The Artful Garden: Creative Inspiration for Landscape Design

This book does not pretend to be a garden design manual and the tips and tricks it does discuss should be already familiar to those of us who might read it. In truth it is not a book you are likely to read over and over again as its aim is to encourage one to start thinking about why you are designing a landscape and what it might offer you. James van Sweden draws on his own project portfolio to show just how he has used art as a starting point for some of the many gardens he has designed, but the expectation is that you will find your own vision and sources of artistic inspiration be they paintings, sculpture, textiles, photography, literature, music or dance.

The strengths of this book probably lie as much in its weaknesses as they do in the stimulating solutions presented. Each of the chapters focuses on a different aspect of landscape design such as space, form, light versus shadow, rhythm, movement, texture and layering and following a general discussion of each, shows how one or other of the arts might inspire and inform a particular design solution. Sometimes I felt the solutions too obvious and simplistic to be worthy of their sources of inspiration, and in other places the garden projects did not fully exploit the ideas they were said to be illustrating. But here is precisely what makes the book worth reading; it makes you think, it makes you find your own answers and on a few occassions you feel sure that there must be a better example to illustrate the very valid points being raised.

The first chapter about Space and Form is excellent and not surprisingly so from a leading landscape architect. The quote at the start of the chapter attributed to Lao Tzu in many ways sums up everything that follows:
‘We turn clay to make a vessel;
But it is on the space where there is nothing that the usefulness of the vessel depends’.
Within a discussion of positive and negative space and the importance of scale, James van Sweden’s own words also rang out to me – ‘It is the interaction between land and the experience you hope to construct there that should dictate the garden’s lines and forms’.

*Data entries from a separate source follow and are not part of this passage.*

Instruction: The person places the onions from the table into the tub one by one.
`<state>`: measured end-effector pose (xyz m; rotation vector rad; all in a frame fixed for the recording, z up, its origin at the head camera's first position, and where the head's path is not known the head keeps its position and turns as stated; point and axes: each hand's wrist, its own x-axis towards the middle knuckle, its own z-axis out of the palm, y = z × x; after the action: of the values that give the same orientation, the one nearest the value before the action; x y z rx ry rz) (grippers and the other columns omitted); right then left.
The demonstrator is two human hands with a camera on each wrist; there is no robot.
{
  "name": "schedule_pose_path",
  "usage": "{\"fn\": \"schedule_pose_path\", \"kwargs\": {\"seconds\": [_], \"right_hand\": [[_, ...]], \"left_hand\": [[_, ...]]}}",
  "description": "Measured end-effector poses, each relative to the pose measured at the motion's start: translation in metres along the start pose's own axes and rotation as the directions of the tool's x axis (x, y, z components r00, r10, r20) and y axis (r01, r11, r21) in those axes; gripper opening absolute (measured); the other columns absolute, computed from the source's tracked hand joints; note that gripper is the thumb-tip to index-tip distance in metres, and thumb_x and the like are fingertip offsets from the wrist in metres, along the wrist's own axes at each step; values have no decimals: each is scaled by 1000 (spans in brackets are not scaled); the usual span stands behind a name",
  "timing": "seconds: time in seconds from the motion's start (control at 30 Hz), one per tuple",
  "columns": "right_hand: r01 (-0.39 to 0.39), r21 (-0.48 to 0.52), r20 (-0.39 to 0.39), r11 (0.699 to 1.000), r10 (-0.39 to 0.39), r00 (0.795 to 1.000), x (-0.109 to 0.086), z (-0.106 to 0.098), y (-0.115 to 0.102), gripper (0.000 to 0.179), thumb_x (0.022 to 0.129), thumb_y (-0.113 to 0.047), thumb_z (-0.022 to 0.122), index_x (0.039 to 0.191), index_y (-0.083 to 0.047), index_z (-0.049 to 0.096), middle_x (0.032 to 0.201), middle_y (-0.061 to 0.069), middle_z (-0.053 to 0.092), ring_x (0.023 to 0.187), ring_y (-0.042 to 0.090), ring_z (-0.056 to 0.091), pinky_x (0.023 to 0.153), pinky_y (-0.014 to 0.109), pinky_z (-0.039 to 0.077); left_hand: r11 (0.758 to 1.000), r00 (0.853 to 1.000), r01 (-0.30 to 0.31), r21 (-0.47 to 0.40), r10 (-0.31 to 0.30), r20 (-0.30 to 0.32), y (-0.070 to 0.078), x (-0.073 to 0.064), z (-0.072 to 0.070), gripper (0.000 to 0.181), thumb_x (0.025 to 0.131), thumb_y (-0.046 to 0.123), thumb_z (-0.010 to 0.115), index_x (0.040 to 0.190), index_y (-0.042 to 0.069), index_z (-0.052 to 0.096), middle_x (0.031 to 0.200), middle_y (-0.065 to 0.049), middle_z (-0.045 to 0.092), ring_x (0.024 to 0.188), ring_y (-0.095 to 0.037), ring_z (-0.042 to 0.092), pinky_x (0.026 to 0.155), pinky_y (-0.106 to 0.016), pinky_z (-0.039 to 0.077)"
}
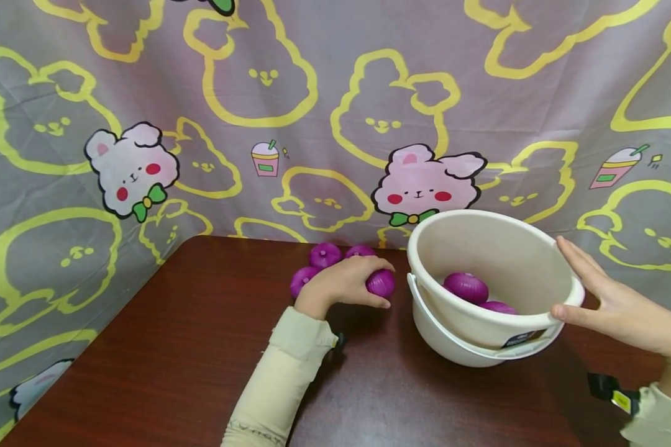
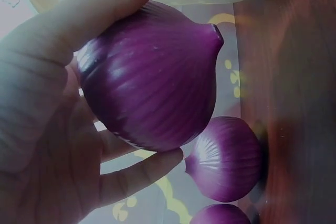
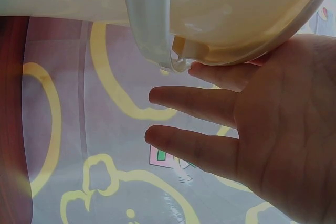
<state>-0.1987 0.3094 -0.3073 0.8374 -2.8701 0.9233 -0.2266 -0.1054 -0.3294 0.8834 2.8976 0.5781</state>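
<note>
My left hand (image 1: 343,282) grips a purple onion (image 2: 152,80) between thumb and fingers, just left of a cream bucket (image 1: 444,332). In the left wrist view the onion's pointed stem end faces away from the palm. My right hand (image 1: 609,304) is at the bucket's right side, thumb and forefinger spread along the rim; its other fingers (image 3: 194,150) stretch out straight below the rim in the right wrist view. Inside the bucket lie an onion (image 1: 466,288) and another (image 1: 499,307), partly hidden by the near wall.
Behind my left hand, an onion (image 1: 325,255), a second onion (image 1: 303,280) and a partly covered onion (image 1: 360,251) sit on the brown table (image 1: 190,347). A white handle (image 1: 458,344) hangs across the bucket's front. A patterned curtain (image 1: 324,112) rises at the table's back edge.
</note>
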Motion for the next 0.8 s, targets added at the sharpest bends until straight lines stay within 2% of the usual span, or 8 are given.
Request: {"fn": "schedule_pose_path", "kwargs": {"seconds": [0.2, 0.4, 0.47, 0.53, 0.63, 0.7, 0.77, 0.8], "right_hand": [[0, 4, 1, 1000, 0, 1000, 0, -1, -1, 102, 93, -28, 65, 159, -23, -12, 164, 24, -14, 150, 40, -18, 106, 79, -7], [6, 5, -3, 1000, -6, 1000, 0, 0, 0, 101, 93, -28, 65, 159, -23, -12, 164, 24, -14, 150, 19, -22, 108, 77, -8], [10, 5, -7, 1000, -10, 1000, 0, 1, 0, 101, 93, -28, 65, 159, -22, -11, 164, 23, -14, 150, 16, -22, 109, 75, -10], [5, 5, -5, 1000, -5, 1000, 0, 0, -1, 101, 92, -28, 65, 159, -22, -11, 164, 24, -14, 151, 22, -21, 107, 77, -9], [2, 5, -4, 1000, -2, 1000, 0, 0, -1, 102, 92, -27, 65, 159, -22, -11, 164, 24, -13, 151, 21, -22, 106, 79, -8], [4, 5, -5, 1000, -4, 1000, 0, 0, -1, 101, 92, -27, 65, 159, -22, -11, 164, 24, -13, 150, 15, -22, 107, 78, -9], [10, 4, -9, 1000, -10, 1000, -1, 0, 1, 100, 93, -27, 64, 159, -23, -10, 164, 24, -12, 147, 2, -22, 111, 71, -12], [13, 4, -11, 1000, -13, 1000, -1, 0, 1, 100, 93, -27, 64, 159, -22, -10, 164, 24, -12, 147, 1, -22, 112, 68, -12]], "left_hand": [[1000, 1000, 14, 3, -14, -15, 2, -4, -6, 66, 77, 42, 83, 133, 20, 58, 124, 5, 64, 115, -15, 58, 95, -35, 55], [1000, 999, 29, -5, -29, -30, 1, -7, -11, 66, 77, 41, 83, 134, 20, 57, 126, 3, 63, 115, -16, 58, 95, -36, 55], [999, 999, 36, -11, -36, -34, 1, -8, -12, 66, 77, 41, 83, 134, 20, 57, 126, 3, 63, 114, -17, 59, 95, -37, 55], [999, 998, 44, -19, -45, -38, 1, -9, -14, 66, 77, 40, 83, 134, 20, 57, 127, 2, 63, 114, -17, 60, 95, -38, 55], [999, 998, 48, -20, -49, -44, 0, -10, -16, 67, 77, 40, 83, 134, 20, 57, 127, 1, 63, 115, -17, 60, 96, -38, 55], [999, 998, 44, -16, -44, -49, 0, -11, -17, 67, 77, 41, 83, 134, 19, 57, 128, 1, 63, 115, -17, 60, 96, -37, 55], [999, 998, 34, -7, -34, -54, -1, -11, -18, 66, 78, 42, 82, 134, 18, 57, 128, 1, 63, 115, -16, 60, 96, -36, 54], [999, 998, 32, -8, -32, -56, -1, -11, -18, 66, 78, 42, 82, 134, 18, 57, 129, 1, 63, 115, -16, 60, 96, -36, 54]]}}
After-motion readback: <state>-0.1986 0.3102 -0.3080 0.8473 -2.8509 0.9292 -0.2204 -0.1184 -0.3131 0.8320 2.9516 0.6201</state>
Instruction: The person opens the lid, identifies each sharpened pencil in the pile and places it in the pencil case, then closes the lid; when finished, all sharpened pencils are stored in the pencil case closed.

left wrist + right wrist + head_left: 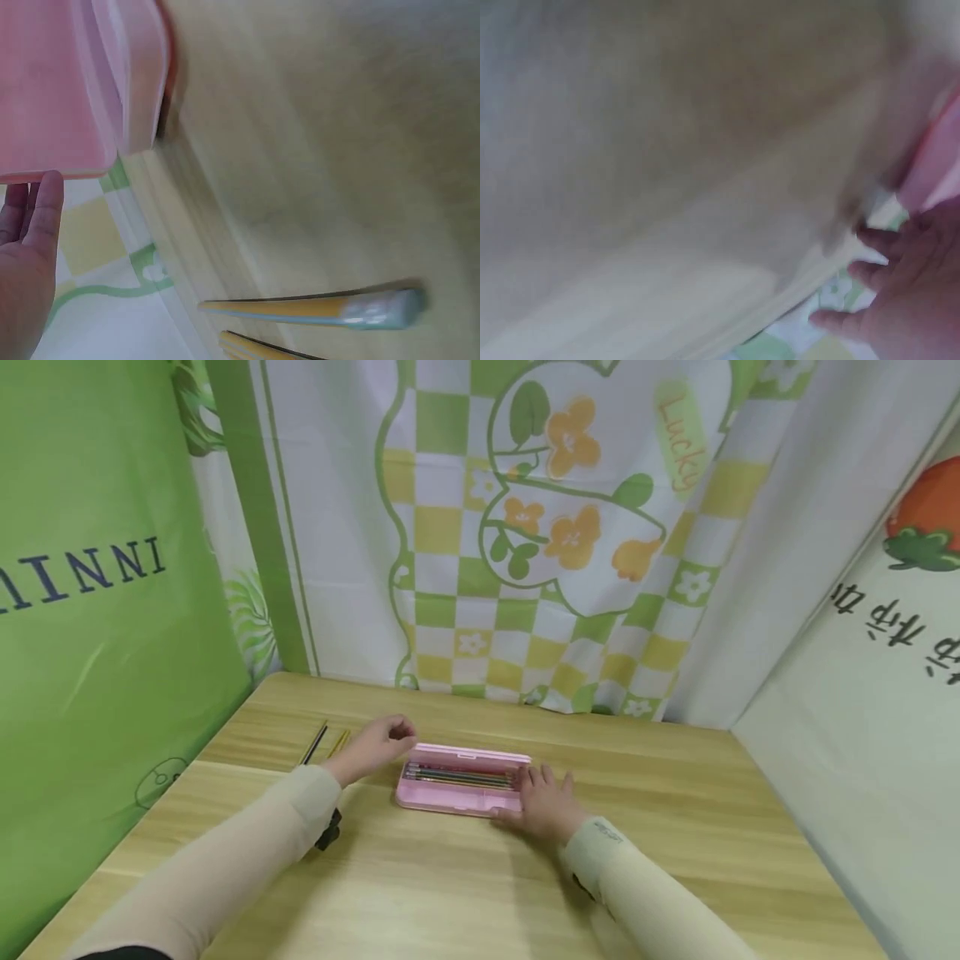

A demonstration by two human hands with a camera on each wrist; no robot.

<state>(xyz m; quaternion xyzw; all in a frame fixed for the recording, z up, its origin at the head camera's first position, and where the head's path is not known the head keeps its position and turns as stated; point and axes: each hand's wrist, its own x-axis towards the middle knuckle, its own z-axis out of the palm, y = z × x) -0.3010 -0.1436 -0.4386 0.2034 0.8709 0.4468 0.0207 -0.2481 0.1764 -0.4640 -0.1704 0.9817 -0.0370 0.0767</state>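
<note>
A pink pencil case (pixel 450 797) lies on the table with its lid (pixel 472 753) raised along the far side. Several pencils (pixel 457 778) lie lengthwise inside it. My left hand (pixel 375 747) is at the lid's left end; in the left wrist view its fingertips (pixel 49 187) meet the lid's edge, fingers nearly straight. At the case's right end rests my right hand (pixel 547 806), fingers spread, the thumb near the front corner. The right wrist view shows these spread fingers (pixel 840 321) beside the pink case wall (pixel 937 165).
Left of the case, a dark pencil (pixel 315 742) and yellow pencils (pixel 340 742) lie on the wooden table (pixel 420 885), partly hidden by my left arm. A small black object (pixel 328 831) shows by the left sleeve. Patterned curtains (pixel 450 543) hang behind the table.
</note>
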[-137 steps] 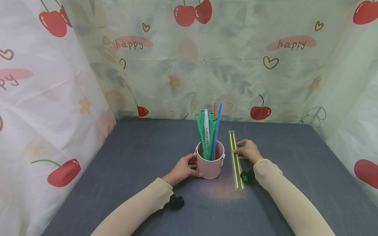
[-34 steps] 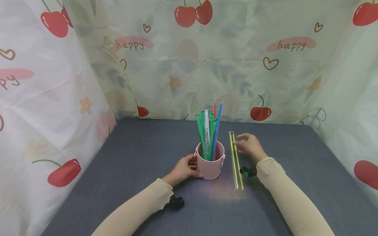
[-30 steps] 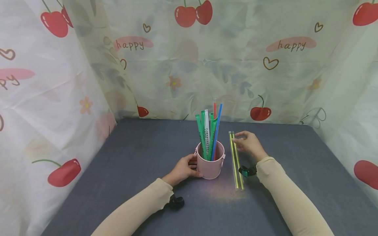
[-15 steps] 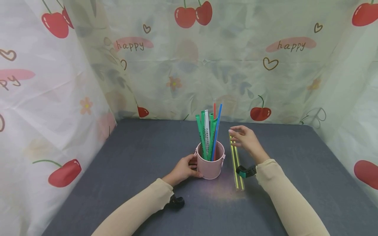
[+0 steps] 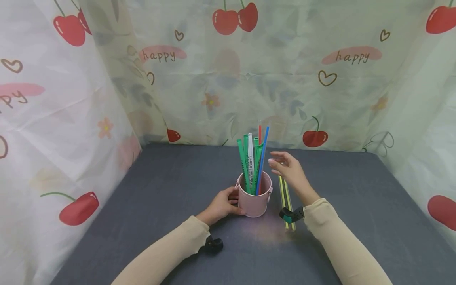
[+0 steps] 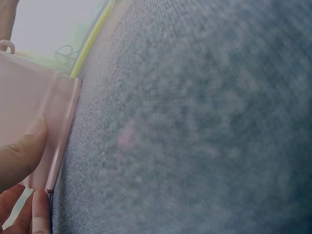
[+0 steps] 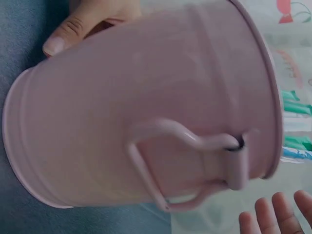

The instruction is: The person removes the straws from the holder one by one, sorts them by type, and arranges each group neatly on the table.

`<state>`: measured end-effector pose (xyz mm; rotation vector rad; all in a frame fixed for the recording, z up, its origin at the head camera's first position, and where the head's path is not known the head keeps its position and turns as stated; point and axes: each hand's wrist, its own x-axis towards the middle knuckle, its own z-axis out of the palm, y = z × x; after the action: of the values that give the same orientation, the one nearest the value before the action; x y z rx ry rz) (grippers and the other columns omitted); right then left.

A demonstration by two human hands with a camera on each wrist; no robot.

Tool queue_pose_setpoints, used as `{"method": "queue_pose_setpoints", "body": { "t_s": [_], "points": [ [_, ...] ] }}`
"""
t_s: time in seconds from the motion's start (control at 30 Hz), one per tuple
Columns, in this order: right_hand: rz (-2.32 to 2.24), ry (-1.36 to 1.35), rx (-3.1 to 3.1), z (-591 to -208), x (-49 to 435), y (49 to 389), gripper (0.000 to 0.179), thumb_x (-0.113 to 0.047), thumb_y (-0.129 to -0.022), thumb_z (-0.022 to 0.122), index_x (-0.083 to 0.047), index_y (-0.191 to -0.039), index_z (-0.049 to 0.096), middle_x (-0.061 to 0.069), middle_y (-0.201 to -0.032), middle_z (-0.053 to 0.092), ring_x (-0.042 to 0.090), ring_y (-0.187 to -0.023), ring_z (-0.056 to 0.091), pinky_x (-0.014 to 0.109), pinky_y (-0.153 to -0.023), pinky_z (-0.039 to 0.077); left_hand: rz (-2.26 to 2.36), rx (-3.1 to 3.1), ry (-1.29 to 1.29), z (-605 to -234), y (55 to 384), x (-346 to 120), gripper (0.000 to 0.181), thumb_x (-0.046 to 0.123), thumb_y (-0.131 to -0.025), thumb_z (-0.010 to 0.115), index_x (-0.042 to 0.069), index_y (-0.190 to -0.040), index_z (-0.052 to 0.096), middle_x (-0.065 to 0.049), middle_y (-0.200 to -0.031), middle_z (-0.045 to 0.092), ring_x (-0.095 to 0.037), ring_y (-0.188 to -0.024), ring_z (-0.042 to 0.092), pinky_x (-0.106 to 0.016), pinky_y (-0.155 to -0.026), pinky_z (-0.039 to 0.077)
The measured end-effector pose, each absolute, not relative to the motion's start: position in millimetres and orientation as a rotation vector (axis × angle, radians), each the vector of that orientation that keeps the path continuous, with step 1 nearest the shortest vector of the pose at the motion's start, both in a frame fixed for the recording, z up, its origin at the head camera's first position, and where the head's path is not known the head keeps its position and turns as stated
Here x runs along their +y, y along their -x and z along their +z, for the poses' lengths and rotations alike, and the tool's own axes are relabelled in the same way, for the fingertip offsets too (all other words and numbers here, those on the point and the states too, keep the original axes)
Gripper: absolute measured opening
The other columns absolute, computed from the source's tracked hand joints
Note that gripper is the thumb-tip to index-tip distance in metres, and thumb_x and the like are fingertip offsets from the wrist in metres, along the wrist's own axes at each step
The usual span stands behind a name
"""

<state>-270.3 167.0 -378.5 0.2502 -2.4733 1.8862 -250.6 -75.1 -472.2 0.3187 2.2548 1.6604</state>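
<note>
A small pink metal bucket (image 5: 253,206) stands upright on the table. My left hand (image 5: 221,206) holds its left side; the left wrist view shows the thumb (image 6: 24,153) against the pink wall. Several wrapped straws lean inside: green ones (image 5: 242,158), a white one (image 5: 250,152), a blue one (image 5: 263,156) and a red one (image 5: 260,134). Two yellow straws (image 5: 286,198) in clear wrappers lie right of the bucket. Over their far ends hovers my right hand (image 5: 291,170), fingers extended and nothing in them. That hand and its wrist camera partly cover the yellow straws.
A dark grey cloth-covered table (image 5: 171,178) lies beneath everything. Behind and at both sides hangs a pale curtain (image 5: 246,91) printed with cherries. The bucket's side handle (image 7: 165,161) hangs at its right side, facing the right wrist camera.
My right hand has gone from the yellow straws' right side to their far ends, then left toward the straws in the bucket. The left hand and bucket stay in place.
</note>
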Motion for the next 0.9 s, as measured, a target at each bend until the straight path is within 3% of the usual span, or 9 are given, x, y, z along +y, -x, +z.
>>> {"method": "queue_pose_setpoints", "body": {
  "t_s": [0.3,0.9],
  "points": [
    [1.909,-0.299,-2.412,-385,158,268,0.047,-0.022,-0.094,0.065,-0.001,-0.134,0.05,0.022,-0.121,0.057,0.031,-0.113,0.061,0.049,-0.098,0.05,1.653,2.261,-0.324,-474,251,-75,0.074,0.003,-0.071,0.085,0.003,-0.136,0.048,-0.013,-0.134,0.056,-0.027,-0.119,0.057,-0.038,-0.096,0.052],
    [1.8,-0.288,-2.459,-393,151,270,0.045,-0.023,-0.09,0.07,-0.004,-0.128,0.055,0.018,-0.12,0.062,0.029,-0.108,0.063,0.03,-0.089,0.054,1.661,2.265,-0.338,-478,253,-75,0.074,0.004,-0.07,0.085,0.004,-0.135,0.05,-0.012,-0.133,0.057,-0.027,-0.117,0.058,-0.038,-0.096,0.053]
  ]
}}
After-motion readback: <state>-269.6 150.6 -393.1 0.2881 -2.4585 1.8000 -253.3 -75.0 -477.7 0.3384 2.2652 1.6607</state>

He goes on to decry plant driven design and authors such as myself who aim to guide readers towards effective planting soloutions for their garden’s conditions, but whilst I agree with the actual point he is making I had to laugh, as this is a point easily made by someone who is in partnership with one of the world’s leading experts of perennial planting design – Wolfgang Oehme.

A significant chapter on Rhythm and Movement discusses the work of Roberto Burle Marx and follows with a discussion of musical form and ballet as sources of inspiration. Throughout the book there are a number interviews with designers and artists who garden. I don’t think that they contribute much to the book as a whole, but the one in this chapter with Yo-Yo Ma the cellist and Julie Moir Messervy the garden architect who collaborated together on a park project in Toronto stands out. Based upon a suite by Bach for unaccompanied cello Messervy describes how she translated the music into a series of garden spaces. Unfortunately the photograph accompanying the text shows an aerial view of the most literal part of their design – a spiral path leading to a maypole – rather than illustrating the  experience of movement they were attempting to develop for people as they passed through the different garden spaces. No doubt this is the case of a publisher picking the nicest picture rather than the most appropriate.

van Sweden Maryland
The Perennial Meadow surrounding James van Sweden's home in Maryland

A chapter on Texture promises more than it delivers, but the story of the garden surrounding James van Sweden’s own home is perhaps the highlight of the book. Here we can see how someone who has potentially the resources to make any changes possible to create his ideal landscape has shown such restraint to create a truly dramatic setting for himself and his home. Texture within a design must surely go further than the discussion of leaf shapes, harmonies and contrasts covered in the rest of this chapter, and that very thought has certainly started me thinking deeply about this particular aspect of my own designs.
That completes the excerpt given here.